*ASSIGNMENT:*
Both the line containing "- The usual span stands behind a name" and the line containing "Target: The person" belong to the span. Output exactly that span from the listing below, and nothing outside it.

*DATASET EXTRACT:*
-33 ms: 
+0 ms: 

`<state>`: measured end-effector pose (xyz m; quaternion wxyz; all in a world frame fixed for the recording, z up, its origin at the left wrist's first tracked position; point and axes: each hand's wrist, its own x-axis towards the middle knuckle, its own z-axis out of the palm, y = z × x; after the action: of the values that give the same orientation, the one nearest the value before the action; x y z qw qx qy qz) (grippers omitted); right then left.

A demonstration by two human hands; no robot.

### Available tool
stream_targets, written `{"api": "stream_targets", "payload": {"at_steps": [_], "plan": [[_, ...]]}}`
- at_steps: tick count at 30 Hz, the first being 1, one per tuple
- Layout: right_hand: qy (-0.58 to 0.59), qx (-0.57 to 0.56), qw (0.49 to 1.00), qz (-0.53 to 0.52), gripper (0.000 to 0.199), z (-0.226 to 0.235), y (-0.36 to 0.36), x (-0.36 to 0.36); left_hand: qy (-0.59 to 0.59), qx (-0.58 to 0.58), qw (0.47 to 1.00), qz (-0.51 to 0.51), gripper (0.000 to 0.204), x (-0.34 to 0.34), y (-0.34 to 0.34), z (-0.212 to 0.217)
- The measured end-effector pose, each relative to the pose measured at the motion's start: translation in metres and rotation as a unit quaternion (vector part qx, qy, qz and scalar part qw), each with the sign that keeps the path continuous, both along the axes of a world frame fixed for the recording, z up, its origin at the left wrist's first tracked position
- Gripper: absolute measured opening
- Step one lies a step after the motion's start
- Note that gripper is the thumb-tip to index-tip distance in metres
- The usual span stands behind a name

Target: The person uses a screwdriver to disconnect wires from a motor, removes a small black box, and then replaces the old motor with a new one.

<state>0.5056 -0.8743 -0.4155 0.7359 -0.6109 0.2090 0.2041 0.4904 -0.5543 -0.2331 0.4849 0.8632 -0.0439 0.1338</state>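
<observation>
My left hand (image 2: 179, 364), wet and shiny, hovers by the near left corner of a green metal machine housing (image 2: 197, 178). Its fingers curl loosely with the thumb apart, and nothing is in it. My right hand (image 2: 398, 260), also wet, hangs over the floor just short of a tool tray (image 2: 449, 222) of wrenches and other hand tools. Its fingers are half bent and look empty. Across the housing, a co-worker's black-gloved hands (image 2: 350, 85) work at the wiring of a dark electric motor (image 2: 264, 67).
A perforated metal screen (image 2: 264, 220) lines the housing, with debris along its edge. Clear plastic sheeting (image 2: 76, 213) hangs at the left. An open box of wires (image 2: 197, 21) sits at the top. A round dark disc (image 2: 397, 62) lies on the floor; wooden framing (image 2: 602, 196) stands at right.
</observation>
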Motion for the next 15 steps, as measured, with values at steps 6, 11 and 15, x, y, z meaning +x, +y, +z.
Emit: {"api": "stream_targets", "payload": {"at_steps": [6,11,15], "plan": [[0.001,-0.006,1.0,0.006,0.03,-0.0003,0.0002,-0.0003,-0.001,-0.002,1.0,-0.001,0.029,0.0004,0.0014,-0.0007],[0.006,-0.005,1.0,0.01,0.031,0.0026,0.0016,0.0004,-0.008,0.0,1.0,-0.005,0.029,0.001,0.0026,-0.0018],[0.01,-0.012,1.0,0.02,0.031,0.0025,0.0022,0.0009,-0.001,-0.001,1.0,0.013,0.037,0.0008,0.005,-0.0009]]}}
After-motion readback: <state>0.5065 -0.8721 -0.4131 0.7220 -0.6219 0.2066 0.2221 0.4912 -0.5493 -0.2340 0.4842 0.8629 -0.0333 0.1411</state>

*SOLUTION:*
- The usual span stands behind a name

Target: The person uses a screwdriver to disconnect wires from a motor, removes a small black box, and then replaces the old motor with a new one.

Nothing further is required for this exercise.